→ **WHAT THIS TASK INVOLVES**:
Restate all the data exactly, so that each line is the same as before.

++++++++++

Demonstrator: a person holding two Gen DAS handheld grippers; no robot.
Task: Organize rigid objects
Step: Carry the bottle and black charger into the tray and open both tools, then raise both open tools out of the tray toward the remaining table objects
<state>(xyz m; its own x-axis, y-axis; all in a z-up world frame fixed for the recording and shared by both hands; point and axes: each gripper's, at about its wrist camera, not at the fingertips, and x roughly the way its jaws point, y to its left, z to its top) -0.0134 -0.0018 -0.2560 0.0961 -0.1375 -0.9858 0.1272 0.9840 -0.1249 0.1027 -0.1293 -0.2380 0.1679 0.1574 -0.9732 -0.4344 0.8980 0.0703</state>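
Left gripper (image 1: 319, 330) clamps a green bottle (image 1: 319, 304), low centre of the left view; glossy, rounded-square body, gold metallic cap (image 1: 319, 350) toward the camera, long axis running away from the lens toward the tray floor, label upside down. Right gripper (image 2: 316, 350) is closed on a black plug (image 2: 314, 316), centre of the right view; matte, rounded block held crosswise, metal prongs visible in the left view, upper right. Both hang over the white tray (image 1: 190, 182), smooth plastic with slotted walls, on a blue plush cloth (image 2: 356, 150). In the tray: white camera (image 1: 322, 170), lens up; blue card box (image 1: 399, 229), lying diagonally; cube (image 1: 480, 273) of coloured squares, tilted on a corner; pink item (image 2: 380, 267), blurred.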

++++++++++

→ **SOLUTION FOR THIS PROBLEM**:
Demonstrator: a person holding two Gen DAS handheld grippers; no robot.
Task: Organize rigid objects
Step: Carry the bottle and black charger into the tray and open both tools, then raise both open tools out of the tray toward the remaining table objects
<state>(xyz m; its own x-axis, y-axis; all in a z-up world frame fixed for the recording and shared by both hands; point and axes: each gripper's, at about its wrist camera, not at the fingertips, and x roughly the way its jaws point, y to its left, z to its top) -0.0134 -0.0018 -0.2560 0.0961 -0.1375 -0.9858 0.1272 0.9840 -0.1249 0.1027 -0.1293 -0.2380 0.1679 0.1574 -0.9732 -0.4344 0.8980 0.0703</state>
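Left gripper (image 1: 319, 330) clamps a green bottle (image 1: 319, 304), low centre of the left view; glossy, rounded-square body, gold metallic cap (image 1: 319, 350) toward the camera, long axis running away from the lens toward the tray floor, label upside down. Right gripper (image 2: 316, 350) is closed on a black plug (image 2: 314, 316), centre of the right view; matte, rounded block held crosswise, metal prongs visible in the left view, upper right. Both hang over the white tray (image 1: 190, 182), smooth plastic with slotted walls, on a blue plush cloth (image 2: 356, 150). In the tray: white camera (image 1: 322, 170), lens up; blue card box (image 1: 399, 229), lying diagonally; cube (image 1: 480, 273) of coloured squares, tilted on a corner; pink item (image 2: 380, 267), blurred.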

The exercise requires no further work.